It is being reported that the 50 state Attorney General task force investigating the bank robo-signing scandal is in preliminary settlement talks with major banks such as Bank of America, JP Morgan Chase and Wells Fargo. Whether or not this report is completely accurate, it does appear as though the AGs and the major banks are at the table negotiating. Having negotiated class action settlements, the terms and conditions of the ultimate written settlement agreement is all that matters.
Such settlements usually contain the following components: 1) agreed changes in corporate practices; 2) the establishment of a settlement fund and 3) a claims procedure to make claims against the settlement fund. The most important part to any meaningful settlement under the circumstances is the scope and extent of the pre-settlement discovery conducted by the AGs. What do I mean by that? Prior to any settlement, the AGs will have to perform "due diligence" to confirm what bank practices are broken, what needs to be fixed, who has been affected and what is the best solution to the problem. This is often where the real fight occurs because the banks want to limit the scope of the information they disclose, and the AGs should be pushing for an expanded scope to discovery. The AGs should, and most likley are, demanding whole scale document production from the banks, interviewing and taking statements from ex-employees and pushing to interview or depose key bank employees.
The Iowa Attorney General, Tom Miller appears to have the right perspective when he testified yesterday before the Senate Banking Committee for an overhaul of the entire system for adminstering loans. As we have said here, the servicing industry is dysfunctional and incapable of effectively servicing loans.

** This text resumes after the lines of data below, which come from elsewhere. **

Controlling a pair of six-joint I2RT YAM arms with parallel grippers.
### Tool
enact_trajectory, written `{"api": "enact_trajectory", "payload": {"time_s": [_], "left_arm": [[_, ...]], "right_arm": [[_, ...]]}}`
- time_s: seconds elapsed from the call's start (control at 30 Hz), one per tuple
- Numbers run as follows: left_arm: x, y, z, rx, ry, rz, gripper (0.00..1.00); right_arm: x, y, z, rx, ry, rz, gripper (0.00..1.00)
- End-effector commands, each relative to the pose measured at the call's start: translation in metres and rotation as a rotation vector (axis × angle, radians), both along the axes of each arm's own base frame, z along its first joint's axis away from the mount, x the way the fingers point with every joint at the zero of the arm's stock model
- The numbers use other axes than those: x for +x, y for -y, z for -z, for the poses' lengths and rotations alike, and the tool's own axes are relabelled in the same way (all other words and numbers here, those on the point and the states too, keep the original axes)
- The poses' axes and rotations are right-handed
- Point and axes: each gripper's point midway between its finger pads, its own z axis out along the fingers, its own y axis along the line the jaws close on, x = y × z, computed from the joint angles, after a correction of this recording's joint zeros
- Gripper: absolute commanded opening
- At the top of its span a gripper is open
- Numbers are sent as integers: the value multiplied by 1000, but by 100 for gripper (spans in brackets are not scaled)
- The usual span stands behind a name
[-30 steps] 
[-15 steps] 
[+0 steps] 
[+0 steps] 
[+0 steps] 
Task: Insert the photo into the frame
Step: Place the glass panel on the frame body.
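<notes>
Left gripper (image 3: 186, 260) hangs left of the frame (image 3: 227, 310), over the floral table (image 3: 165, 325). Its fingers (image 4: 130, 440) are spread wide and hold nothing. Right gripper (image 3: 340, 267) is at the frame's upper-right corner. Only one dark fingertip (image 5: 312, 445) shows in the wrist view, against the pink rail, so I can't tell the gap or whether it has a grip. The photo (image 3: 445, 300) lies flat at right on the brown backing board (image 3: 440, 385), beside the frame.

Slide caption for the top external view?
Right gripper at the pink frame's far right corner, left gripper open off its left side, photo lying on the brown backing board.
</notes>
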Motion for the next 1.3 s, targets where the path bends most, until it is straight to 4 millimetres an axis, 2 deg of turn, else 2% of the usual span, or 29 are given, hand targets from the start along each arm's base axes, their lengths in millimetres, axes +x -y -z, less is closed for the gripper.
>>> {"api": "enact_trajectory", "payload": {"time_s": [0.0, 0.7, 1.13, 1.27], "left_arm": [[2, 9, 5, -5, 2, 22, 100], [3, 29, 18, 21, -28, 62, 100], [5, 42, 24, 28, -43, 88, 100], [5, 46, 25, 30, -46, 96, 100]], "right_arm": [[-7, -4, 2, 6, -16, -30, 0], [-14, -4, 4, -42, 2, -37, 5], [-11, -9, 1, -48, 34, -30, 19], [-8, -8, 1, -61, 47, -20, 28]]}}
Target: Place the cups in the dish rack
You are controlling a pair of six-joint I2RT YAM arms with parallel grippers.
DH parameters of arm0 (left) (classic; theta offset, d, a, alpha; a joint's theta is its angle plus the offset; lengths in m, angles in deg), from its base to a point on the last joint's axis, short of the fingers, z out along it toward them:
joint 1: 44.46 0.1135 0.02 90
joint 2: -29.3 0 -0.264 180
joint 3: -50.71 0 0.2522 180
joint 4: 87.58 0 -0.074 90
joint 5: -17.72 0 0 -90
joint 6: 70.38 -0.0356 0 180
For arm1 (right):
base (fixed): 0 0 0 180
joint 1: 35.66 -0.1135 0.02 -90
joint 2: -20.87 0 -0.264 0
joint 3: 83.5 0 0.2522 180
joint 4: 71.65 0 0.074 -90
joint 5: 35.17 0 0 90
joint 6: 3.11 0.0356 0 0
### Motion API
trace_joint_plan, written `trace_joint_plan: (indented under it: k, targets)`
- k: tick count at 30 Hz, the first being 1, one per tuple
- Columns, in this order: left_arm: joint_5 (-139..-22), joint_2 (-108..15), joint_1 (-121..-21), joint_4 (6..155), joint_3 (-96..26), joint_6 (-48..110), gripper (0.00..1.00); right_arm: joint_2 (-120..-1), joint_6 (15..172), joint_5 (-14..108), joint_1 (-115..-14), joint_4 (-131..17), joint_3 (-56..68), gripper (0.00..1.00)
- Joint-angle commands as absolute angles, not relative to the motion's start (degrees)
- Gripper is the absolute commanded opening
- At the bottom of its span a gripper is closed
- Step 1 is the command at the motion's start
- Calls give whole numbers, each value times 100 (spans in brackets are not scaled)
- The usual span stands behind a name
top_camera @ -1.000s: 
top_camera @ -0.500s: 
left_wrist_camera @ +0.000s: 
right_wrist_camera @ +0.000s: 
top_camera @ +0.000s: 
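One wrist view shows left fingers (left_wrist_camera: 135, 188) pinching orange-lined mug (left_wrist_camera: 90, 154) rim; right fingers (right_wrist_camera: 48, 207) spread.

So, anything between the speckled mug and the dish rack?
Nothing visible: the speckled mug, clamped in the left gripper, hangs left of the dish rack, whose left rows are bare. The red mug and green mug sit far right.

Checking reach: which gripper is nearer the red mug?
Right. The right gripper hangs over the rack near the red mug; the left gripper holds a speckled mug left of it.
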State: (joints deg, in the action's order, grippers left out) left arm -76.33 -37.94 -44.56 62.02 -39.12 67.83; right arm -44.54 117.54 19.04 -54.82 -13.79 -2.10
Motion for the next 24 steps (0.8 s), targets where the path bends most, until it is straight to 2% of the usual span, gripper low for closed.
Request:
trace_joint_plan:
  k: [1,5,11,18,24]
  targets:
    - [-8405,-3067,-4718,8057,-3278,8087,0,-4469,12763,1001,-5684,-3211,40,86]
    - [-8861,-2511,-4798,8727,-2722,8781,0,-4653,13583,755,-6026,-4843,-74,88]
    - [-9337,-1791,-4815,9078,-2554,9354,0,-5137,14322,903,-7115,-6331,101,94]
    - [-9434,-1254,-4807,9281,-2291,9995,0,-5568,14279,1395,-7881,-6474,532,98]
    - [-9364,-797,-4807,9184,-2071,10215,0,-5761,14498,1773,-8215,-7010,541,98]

We have seen and heard about problems with servicers which include ordering the illegal lock-out and trash-out of homes that are not even in foreclosure and collecting on loans that no longer exist. The robo-signing problem is a symptom, or better yet a good example, of how servicers have been ignoring their obligation to comply with the law. We see the same problems with servicers on a daily basis: documents submitted with loan modification applications are repeatedly "lost", borrowers who are current before and after entering into a loan modification agreement are reported as delinquent to credit bureaus, occupied homes are deemed "vacant" and broken into all across the country, homeowners possessions are removed from homes and disposed of without court order or notice both before and after foreclosure has occured, fraudulent or misleading service of process in foreclosure cases, foreclosure while loan modifications are pending and a general inability to answer the most basic questions from borrower such as, "What amount do I need to pay to become current?"
Before any AGs signs off on any settlement, they should personally shadow 5 borrowers as those borrowers attempt to deal with a servicer on a foreclosure, loan modification or payment issue. They might want to block out a big part of their daily schedule for this task and have some reading material ready. The amount of time they will spend on hold as they pass from one unhelpful servicer representative to the next will fill up a good portion of their day.
The Attorney Generals typically do a much better job investigatiing corporate practices than any of their federal counterparts. It all depends on how they choose to define the scope of their investigation and how hard they push the banks.